Justiz ermittelt

Wurde Identitären-Sprecher vor Razzia gewarnt?

Österreich
17.07.2019 13:29

Die Staatsanwaltschaft Wien ermittelt, ob Identitären-Sprecher Martin Sellner im Voraus über die Hausdurchsuchung in seiner Wiener Wohnung Ende März informiert worden ist. Das geht aus Beantwortungen von parlamentarischen Anfragen durch Innenminister Wolfgang Peschorn und Justizminister Clemens Jabloner hervor. Das Bundesamt für Korruptionsbekämpfung und die Staatsanwaltschaft prüfen nun, ob es zu Amtsmissbrauch oder der Verletzung des Amtsgeheimnisses gekommen ist.

„Ein Ermittlungsverfahren gegen unbekannte Täter wegen eines denkmöglichen Verrats ist bei der Staatsanwaltschaft Wien anhängig. Diese hat am 4. Juni 2019 das Bundesamt für Korruptionsprävention und Korruptionsbekämpfung mit der Durchführung von Ermittlungen beauftragt“, heißt es in der Beantwortung Peschorns, wie die „Kleine Zeitung“ und der „Standard“ am Mittwoch berichteten.
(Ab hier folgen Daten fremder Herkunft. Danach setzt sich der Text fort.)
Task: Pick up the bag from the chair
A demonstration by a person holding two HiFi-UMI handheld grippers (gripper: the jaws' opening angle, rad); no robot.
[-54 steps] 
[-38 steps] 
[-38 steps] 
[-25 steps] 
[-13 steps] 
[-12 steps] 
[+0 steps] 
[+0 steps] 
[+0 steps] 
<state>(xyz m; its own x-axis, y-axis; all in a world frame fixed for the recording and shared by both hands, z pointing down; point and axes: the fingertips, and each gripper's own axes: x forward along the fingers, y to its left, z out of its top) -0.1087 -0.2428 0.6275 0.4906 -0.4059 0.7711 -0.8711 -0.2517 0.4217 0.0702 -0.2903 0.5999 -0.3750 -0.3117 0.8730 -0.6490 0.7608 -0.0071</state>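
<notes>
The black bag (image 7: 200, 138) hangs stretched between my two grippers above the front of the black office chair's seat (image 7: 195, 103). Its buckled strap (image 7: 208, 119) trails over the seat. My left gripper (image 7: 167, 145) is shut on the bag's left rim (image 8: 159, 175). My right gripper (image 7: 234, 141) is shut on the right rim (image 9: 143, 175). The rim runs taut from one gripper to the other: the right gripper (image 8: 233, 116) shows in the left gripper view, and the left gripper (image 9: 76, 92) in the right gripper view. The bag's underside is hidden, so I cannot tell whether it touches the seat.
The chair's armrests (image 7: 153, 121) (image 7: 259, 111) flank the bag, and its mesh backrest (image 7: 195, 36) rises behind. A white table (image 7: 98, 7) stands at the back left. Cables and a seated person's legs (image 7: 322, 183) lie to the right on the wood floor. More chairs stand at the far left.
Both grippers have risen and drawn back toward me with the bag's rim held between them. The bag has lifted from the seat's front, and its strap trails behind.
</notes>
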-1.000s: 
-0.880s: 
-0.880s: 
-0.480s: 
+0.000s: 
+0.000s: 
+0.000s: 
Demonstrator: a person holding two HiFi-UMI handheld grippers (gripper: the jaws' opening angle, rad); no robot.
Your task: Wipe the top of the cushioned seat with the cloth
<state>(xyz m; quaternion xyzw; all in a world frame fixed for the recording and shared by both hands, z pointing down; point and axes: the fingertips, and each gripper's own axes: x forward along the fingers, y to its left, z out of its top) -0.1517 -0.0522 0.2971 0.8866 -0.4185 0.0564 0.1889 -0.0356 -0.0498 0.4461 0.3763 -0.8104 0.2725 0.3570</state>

Wolfgang Peschorn (Bild: APA/Herbert Neubauer)
Wolfgang Peschorn

Kurz vor Razzia E-Mails von Account gelöscht
Der rechtsextreme Attentäter von Christchurch, Brenton Tarrant, hatte Sellner im Jahr 2018 1500 Euro gespendet. Nach dem Anschlag im März 2019 führte das Bundesamt für Verfassungsschutz und Terrorismusbekämpfung (BVT) am 25. März eine Hausdurchsuchung bei Sellner durch. Später wurde bekannt, dass der Identitären-Sprecher den Mailverkehr aus dem Jänner 2018 zwischen ihm und dem Attentäter - man wollte sich bei Gelegenheit auf ein Bier oder einen Kaffee treffen - nicht einmal eine Stunde vor der Hausdurchsuchung von seinem Account gelöscht hatte. Reiner Zufall? Wohl eher nicht, wie Peter Pilz, Sicherheitsexperte der von ihm gegründeten Liste JETZT, bereits Mitte Mai anklingen ließ.

(Bild: Screenshot/ORF)

Aus den Anfragebeantwortungen geht der Ablauf vor der Razzia hervor: Am 19. März 2019 wurde vom zuständigen Referat des BVT ein Antrag zur Anordnung einer Hausdurchsuchung an die zuständige Staatsanwaltschaft Graz gestellt. Die staatsanwaltschaftlich bewilligte Anordnung zur Durchführung der Hausdurchsuchung wurde dem BVT am 24. März übermittelt.

Kenntnis von dem Antrag hatten die fallführenden Beamten. Am nächsten Tag, dem Termin der Razzia, wurden dann auch jene Beamten des Verfassungsschutzes, die als Unterstützung herangezogen wurden, informiert. Bereits am 21. März informierte das BVT den Generalsekretär des damaligen Innenministers Herbert Kickl (FPÖ), Peter Goldgruber, über die bevorstehende Hausdurchsuchung.

Peter Goldgruber (Bild: APA/Herbert Neubauer)
Peter Goldgruber

Ermittlungen gegen unbekannte Täter
Nun ermittelt die Staatsanwaltschaft Wien mit dem Bundesamt für Korruptionsbekämpfung (BAK) laut „Standard“, ob es zu Amtsmissbrauch oder der Verletzung des Amtsgeheimnisses durch unbekannte Täter gekommen ist. Allerdings habe es noch keine Einvernahmen der beteiligten Beamten gegeben, wie NEOS-Abgeordnete Stephanie Krisper kritisiert.

Mahrer fordert volle Aufklärung
ÖVP-Sicherheitssprecher Karl Mahrer forderte am Mittwoch volle Aufklärung in der Causa Sellner. Es handele sich hier um Vorgänge unter dem damaligen Innenminister Herbert Kickl (FPÖ), die mehr als irritierend seien. „Wenn Sellner wirklich kurz vor der Hausdurchsuchung durch einen Maulwurf im Innenministerium gewarnt wurde (…), wäre das ein unglaublicher Skandal. Hier ist Aufklärung dringend notwendig“, so Mahrer in einer Aussendung.